> Required work
Your answer should be the lines of the material that include the word "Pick".

> Records supplied
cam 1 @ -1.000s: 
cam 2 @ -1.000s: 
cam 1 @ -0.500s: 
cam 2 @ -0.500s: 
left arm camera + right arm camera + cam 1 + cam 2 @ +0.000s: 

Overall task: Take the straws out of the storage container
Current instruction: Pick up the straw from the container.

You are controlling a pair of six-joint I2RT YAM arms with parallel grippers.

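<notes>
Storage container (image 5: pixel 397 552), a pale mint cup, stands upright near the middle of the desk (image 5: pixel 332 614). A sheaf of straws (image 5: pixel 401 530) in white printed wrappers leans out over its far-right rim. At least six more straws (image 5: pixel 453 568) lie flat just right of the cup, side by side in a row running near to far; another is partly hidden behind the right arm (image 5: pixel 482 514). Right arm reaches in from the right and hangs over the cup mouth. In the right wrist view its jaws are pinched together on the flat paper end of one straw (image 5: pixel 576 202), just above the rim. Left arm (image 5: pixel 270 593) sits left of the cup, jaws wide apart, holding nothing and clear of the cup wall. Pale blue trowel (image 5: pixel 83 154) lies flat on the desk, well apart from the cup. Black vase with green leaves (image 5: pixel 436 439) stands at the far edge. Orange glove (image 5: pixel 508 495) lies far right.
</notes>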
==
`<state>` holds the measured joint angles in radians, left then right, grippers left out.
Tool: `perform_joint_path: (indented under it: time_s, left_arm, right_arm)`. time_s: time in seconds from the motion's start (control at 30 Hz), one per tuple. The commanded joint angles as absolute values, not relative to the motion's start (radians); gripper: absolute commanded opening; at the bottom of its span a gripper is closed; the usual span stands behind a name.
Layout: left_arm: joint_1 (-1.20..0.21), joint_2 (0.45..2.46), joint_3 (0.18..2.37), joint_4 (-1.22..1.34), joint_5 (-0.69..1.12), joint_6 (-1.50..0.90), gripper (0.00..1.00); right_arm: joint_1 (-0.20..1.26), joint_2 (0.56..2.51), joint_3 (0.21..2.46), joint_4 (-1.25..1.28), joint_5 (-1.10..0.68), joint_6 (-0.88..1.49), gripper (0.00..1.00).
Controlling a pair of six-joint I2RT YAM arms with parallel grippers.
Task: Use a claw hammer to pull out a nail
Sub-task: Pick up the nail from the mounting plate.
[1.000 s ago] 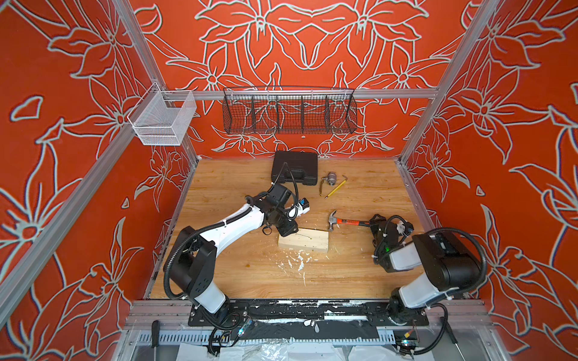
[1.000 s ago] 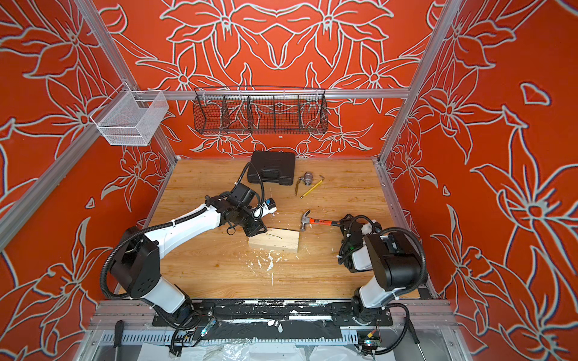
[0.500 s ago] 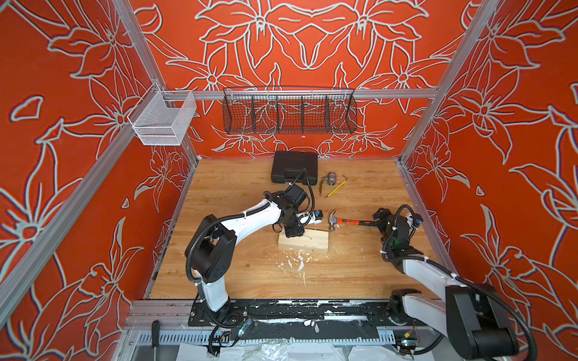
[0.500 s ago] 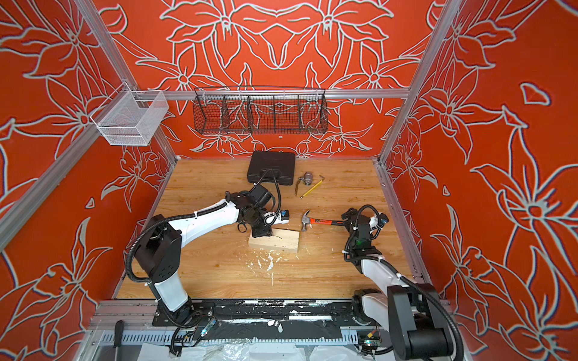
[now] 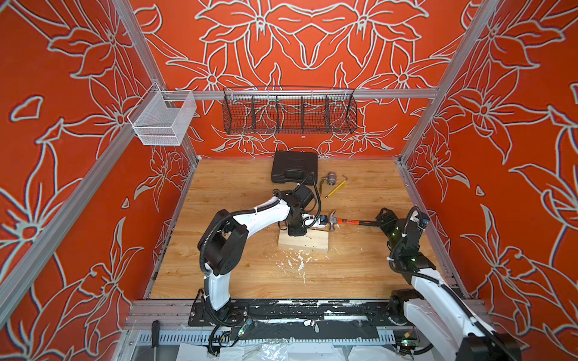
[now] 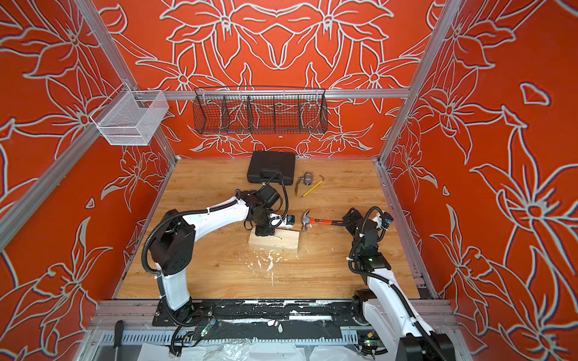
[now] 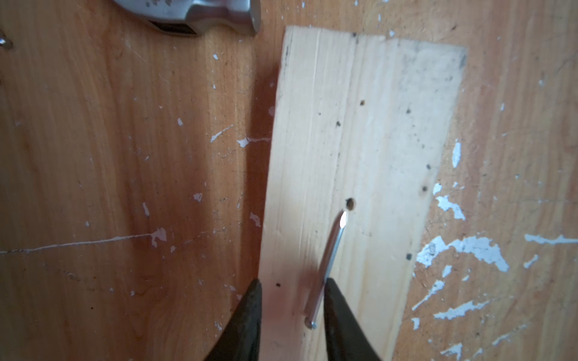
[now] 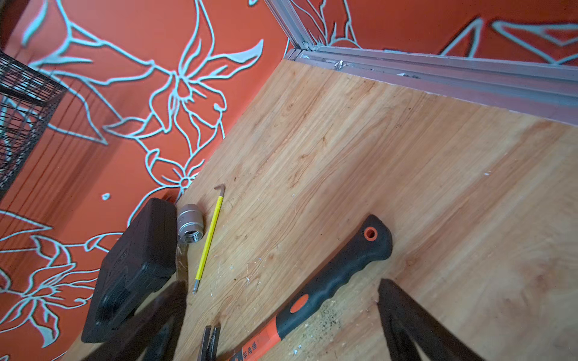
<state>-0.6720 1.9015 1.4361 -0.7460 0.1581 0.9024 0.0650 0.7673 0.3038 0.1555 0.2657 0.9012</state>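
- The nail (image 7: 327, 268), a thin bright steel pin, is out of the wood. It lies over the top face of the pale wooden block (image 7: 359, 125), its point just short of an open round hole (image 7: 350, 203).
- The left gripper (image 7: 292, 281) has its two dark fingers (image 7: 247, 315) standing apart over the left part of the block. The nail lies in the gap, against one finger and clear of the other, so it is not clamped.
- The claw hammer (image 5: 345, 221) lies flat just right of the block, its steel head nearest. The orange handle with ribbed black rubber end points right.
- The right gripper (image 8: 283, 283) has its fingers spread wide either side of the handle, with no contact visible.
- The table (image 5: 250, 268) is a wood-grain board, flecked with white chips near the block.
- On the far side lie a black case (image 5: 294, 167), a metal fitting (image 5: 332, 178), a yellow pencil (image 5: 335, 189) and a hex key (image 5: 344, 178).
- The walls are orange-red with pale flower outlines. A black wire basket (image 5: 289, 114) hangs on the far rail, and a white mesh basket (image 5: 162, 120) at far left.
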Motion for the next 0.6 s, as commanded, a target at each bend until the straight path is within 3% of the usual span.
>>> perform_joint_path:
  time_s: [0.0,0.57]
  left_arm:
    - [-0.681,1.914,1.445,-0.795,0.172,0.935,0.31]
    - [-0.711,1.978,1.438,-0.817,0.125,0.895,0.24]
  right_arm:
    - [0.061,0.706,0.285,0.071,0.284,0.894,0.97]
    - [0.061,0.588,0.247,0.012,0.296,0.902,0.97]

> Solution for this problem
Current instruction: Pick up the straw from the container.
Sub-task: Pick up the nail from the mounting plate.

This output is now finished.